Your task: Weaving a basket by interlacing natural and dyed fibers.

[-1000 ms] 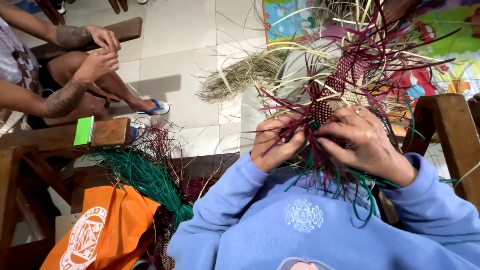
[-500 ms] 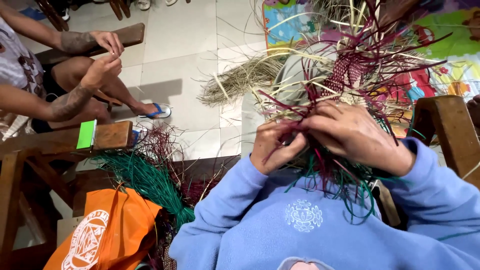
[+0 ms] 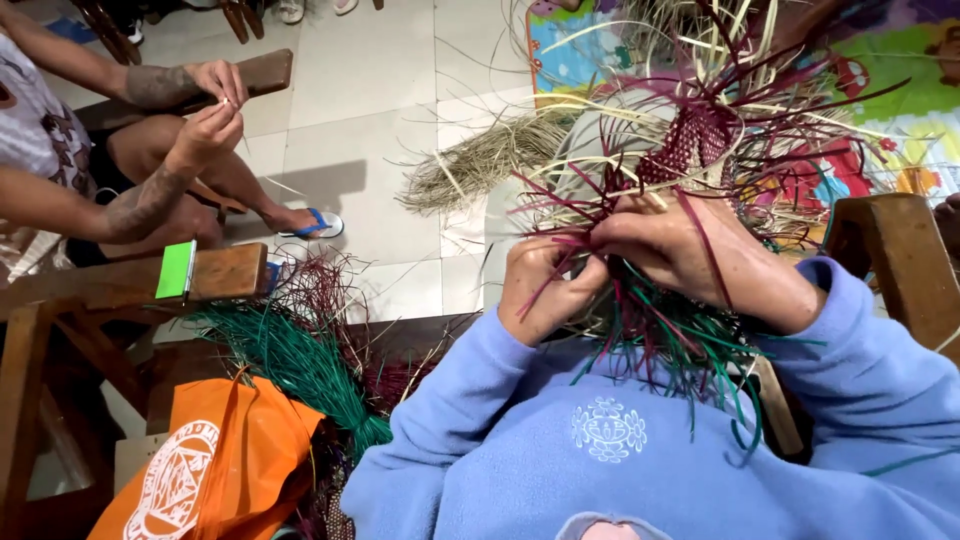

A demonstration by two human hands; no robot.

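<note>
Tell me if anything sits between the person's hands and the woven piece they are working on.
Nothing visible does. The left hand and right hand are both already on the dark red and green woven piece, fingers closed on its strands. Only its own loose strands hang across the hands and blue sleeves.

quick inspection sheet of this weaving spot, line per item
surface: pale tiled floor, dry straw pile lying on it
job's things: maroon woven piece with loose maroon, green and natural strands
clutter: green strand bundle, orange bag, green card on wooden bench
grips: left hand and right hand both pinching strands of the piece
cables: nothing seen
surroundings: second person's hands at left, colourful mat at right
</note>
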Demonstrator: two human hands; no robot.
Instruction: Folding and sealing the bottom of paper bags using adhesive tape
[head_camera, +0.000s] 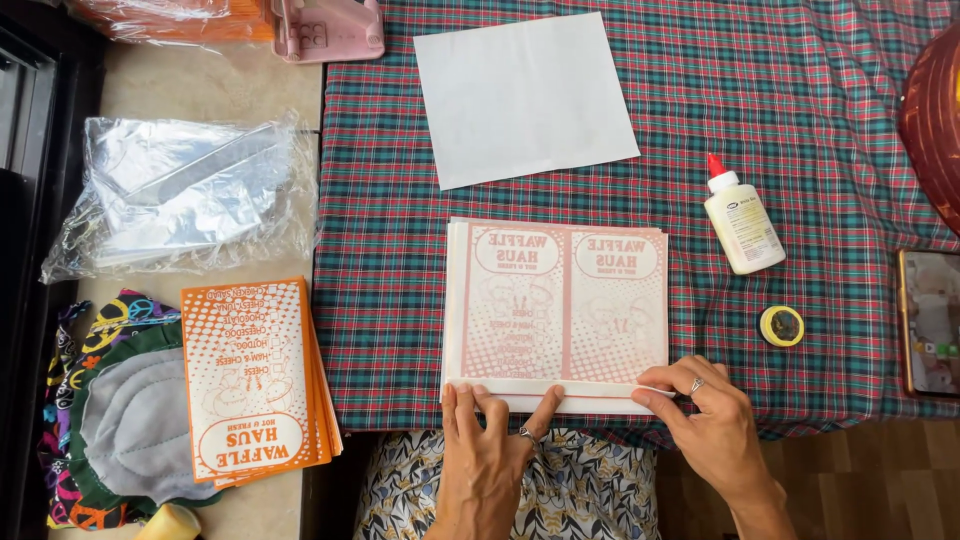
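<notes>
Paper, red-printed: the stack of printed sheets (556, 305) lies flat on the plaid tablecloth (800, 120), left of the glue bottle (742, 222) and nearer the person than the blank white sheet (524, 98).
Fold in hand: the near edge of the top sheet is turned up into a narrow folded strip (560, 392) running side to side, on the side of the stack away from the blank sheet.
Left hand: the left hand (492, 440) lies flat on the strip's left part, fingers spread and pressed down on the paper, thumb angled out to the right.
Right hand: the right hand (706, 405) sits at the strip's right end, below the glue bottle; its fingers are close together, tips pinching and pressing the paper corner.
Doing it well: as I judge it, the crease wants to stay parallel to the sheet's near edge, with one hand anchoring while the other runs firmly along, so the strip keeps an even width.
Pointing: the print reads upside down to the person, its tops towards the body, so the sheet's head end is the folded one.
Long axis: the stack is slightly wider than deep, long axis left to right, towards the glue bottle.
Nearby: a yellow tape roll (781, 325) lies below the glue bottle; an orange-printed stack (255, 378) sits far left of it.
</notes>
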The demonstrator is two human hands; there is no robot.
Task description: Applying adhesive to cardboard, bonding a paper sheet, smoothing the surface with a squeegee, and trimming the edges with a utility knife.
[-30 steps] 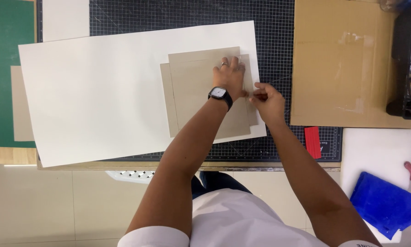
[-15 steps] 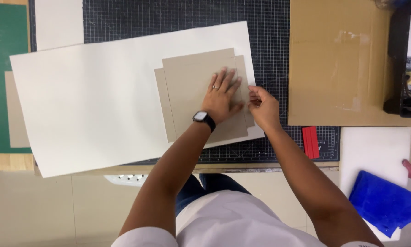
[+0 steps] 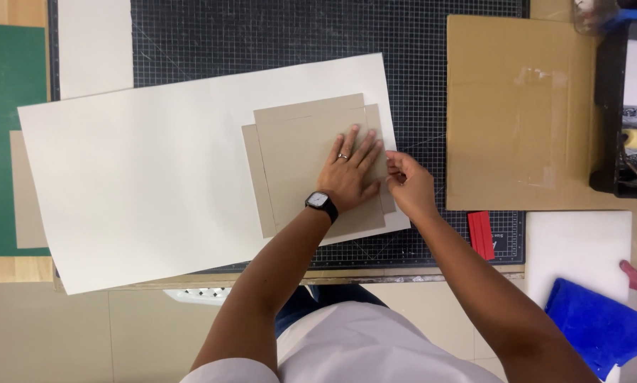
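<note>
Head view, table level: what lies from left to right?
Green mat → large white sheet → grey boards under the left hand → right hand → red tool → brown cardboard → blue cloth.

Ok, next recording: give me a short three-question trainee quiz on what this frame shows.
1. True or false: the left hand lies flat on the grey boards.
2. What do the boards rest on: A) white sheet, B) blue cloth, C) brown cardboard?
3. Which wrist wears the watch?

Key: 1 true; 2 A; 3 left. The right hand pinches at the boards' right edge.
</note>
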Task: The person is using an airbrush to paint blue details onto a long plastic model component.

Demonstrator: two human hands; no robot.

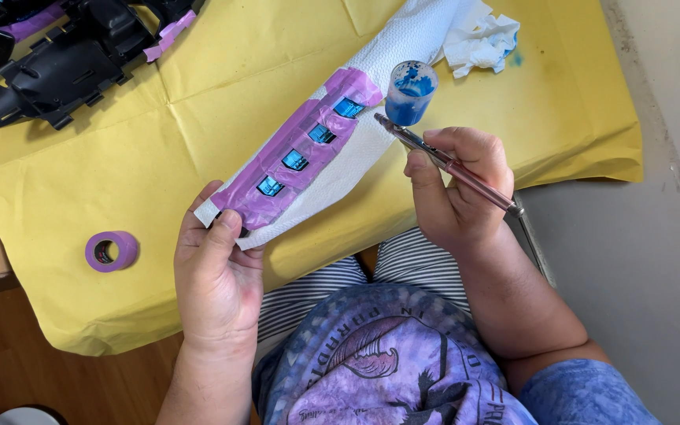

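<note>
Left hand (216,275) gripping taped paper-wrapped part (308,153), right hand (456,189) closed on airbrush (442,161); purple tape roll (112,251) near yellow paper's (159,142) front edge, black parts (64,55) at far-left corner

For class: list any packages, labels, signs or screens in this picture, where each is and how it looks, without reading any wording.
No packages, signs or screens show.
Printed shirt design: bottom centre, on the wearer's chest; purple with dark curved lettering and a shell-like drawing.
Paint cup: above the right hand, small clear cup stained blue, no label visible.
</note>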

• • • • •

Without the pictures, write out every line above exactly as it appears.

Your task: Weaving a basket by interlacing natural and dyed fibers.

[-1000 ms] 
[-500 ms] 
[+0 ms] 

A demonstration by two human hands; no robot.

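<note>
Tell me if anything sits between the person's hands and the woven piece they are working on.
Nothing visible does. The left hand and right hand are both already on the dark red and green woven piece, fingers closed on its strands. Only its own loose strands hang across the hands and blue sleeves.

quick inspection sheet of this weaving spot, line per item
surface: pale tiled floor, dry straw pile lying on it
job's things: maroon woven piece with loose maroon, green and natural strands
clutter: green strand bundle, orange bag, green card on wooden bench
grips: left hand and right hand both pinching strands of the piece
cables: nothing seen
surroundings: second person's hands at left, colourful mat at right
</note>
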Demonstrator: two human hands; no robot.
Instruction: Folding and sealing the bottom of paper bags using adhesive tape
[head_camera, +0.000s] 
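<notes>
Paper, red-printed: the stack of printed sheets (556, 305) lies flat on the plaid tablecloth (800, 120), left of the glue bottle (742, 222) and nearer the person than the blank white sheet (524, 98).
Fold in hand: the near edge of the top sheet is turned up into a narrow folded strip (560, 392) running side to side, on the side of the stack away from the blank sheet.
Left hand: the left hand (492, 440) lies flat on the strip's left part, fingers spread and pressed down on the paper, thumb angled out to the right.
Right hand: the right hand (706, 405) sits at the strip's right end, below the glue bottle; its fingers are close together, tips pinching and pressing the paper corner.
Doing it well: as I judge it, the crease wants to stay parallel to the sheet's near edge, with one hand anchoring while the other runs firmly along, so the strip keeps an even width.
Pointing: the print reads upside down to the person, its tops towards the body, so the sheet's head end is the folded one.
Long axis: the stack is slightly wider than deep, long axis left to right, towards the glue bottle.
Nearby: a yellow tape roll (781, 325) lies below the glue bottle; an orange-printed stack (255, 378) sits far left of it.
</notes>
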The demonstrator is two human hands; there is no robot.
Task description: Applying adhesive to cardboard, bonding a paper sheet, smoothing the surface with a squeegee, and trimming the edges with a utility knife.
[-30 steps] 
[-15 steps] 
[+0 steps] 
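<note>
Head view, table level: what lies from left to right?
Green mat → large white sheet → grey boards under the left hand → right hand → red tool → brown cardboard → blue cloth.

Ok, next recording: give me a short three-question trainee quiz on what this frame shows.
1. True or false: the left hand lies flat on the grey boards.
2. What do the boards rest on: A) white sheet, B) blue cloth, C) brown cardboard?
3. Which wrist wears the watch?

Key: 1 true; 2 A; 3 left. The right hand pinches at the boards' right edge.
</note>
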Task: The person is using an airbrush to paint blue details onto a long plastic model component.

Demonstrator: two human hands; no robot.


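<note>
Left hand (216,275) gripping taped paper-wrapped part (308,153), right hand (456,189) closed on airbrush (442,161); purple tape roll (112,251) near yellow paper's (159,142) front edge, black parts (64,55) at far-left corner

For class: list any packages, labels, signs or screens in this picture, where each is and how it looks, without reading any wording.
No packages, signs or screens show.
Printed shirt design: bottom centre, on the wearer's chest; purple with dark curved lettering and a shell-like drawing.
Paint cup: above the right hand, small clear cup stained blue, no label visible.
</note>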

The exercise has been answered completely.